Tuesday, October 23, 2012

Why I Should NOT Be Voting for Obama


     I think it goes without saying that most American doctors are Republican.  My father was staunchly, embarrassingly Republican, and my mother followed his lead--fortunately, neither one ever cast a vote.  The party membership was simply a convenient repository for their particular prejudices.
     My mother just told me she plans to vote in this election, and it will be for Romney.  "He reminds me of my grandfather," she said.  "Kind eyes, a calming voice, he'll take care of our country."
     "Good reasons," I told her, and she missed the sarcasm.  There's no convincing an 86-year-old woman who believes in shows of strength, and it's not nice to be sarcastic with one's mother, at least not after the teen years.
      I have never voted Republican.  My teen years were influenced by Nixon, Watergate, Vietnam, jobs like the ones I had in a bedspread factory, steam-cleaning machine company, donut shop and volunteer work in a state hospital.  Later, housecalls to patients who lived on $438/month wiped out any inclincation I might have felt to vote out of self-interest.

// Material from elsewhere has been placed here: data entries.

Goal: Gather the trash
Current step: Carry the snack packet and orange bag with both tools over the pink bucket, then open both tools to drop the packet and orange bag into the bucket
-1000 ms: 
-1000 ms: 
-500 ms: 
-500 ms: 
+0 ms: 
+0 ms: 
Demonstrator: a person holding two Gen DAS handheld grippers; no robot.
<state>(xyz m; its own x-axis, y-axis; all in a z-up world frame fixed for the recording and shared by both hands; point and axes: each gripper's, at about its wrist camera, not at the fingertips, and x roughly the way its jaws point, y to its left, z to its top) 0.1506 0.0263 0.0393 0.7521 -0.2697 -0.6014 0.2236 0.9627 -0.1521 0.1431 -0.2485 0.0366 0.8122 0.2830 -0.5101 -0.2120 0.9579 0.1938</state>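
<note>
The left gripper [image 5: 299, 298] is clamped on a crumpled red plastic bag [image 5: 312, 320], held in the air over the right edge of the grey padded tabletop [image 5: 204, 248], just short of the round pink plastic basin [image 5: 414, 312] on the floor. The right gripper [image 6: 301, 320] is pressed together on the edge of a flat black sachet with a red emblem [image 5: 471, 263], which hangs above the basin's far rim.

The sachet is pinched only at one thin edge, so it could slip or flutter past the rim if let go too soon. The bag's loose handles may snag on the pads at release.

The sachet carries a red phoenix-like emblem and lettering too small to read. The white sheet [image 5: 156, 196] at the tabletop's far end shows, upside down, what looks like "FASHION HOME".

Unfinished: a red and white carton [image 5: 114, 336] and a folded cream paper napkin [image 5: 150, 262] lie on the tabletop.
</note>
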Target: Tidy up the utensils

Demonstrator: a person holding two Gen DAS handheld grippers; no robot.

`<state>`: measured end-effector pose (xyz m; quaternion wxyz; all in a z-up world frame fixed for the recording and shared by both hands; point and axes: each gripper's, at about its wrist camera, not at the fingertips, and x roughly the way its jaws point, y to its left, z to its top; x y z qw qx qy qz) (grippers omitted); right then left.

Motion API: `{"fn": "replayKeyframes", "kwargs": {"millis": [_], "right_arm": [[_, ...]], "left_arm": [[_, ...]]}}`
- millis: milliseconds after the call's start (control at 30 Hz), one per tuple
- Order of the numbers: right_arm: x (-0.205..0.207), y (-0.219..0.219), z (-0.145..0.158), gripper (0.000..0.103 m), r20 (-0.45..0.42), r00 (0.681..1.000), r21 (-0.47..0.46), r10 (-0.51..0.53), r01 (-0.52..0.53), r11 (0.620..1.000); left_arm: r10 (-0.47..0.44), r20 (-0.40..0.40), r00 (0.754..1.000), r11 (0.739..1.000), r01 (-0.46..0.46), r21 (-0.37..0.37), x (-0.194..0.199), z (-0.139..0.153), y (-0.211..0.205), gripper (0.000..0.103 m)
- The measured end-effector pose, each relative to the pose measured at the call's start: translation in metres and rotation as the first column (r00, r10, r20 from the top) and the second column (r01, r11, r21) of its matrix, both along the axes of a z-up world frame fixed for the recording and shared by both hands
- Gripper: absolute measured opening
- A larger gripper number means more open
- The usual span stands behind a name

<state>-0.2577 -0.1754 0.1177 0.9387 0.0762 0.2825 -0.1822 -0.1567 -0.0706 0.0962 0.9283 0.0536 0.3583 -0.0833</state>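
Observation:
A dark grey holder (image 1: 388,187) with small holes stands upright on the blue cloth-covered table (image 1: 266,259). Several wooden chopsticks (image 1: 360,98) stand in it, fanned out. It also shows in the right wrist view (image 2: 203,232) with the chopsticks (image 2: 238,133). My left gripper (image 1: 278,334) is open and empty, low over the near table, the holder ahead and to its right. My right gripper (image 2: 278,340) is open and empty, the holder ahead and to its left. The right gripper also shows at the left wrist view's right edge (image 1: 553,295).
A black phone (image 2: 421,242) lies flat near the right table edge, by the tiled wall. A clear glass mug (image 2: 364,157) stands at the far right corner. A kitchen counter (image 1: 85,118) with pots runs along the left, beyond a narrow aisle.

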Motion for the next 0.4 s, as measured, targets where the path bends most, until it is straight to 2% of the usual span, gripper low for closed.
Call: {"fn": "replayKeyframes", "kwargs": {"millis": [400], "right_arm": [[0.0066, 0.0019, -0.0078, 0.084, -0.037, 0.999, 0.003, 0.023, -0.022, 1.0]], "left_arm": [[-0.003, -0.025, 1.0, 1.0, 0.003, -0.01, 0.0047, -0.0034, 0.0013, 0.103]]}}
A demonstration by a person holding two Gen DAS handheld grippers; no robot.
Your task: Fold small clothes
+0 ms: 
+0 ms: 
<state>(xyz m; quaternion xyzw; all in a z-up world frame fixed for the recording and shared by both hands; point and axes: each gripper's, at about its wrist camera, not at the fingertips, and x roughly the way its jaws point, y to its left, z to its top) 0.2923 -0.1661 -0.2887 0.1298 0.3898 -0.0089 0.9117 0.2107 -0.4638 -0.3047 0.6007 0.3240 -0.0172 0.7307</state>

     Voting for the public good, rather than out of self-interest, goes against the greatest economic theorist of all times, Adam Smith.  In The Wealth of Nations, Smith outlined an economic system which promulgates the gospel that individuals who act out of self-interest are led by an "invisible hand" to promote the public good.  They don't intend to do this, and don't know how much they advance public interests, because they only seek to protect their own gain, but ultimately society becomes more prosperous when individuals serve themselves.
     Here's Adam Smith:  "By pursuing his own self-interest he frequently promotes that of the society more effectually than when he really intends to promote it. I have never known much good done by those who affected trade for the public good."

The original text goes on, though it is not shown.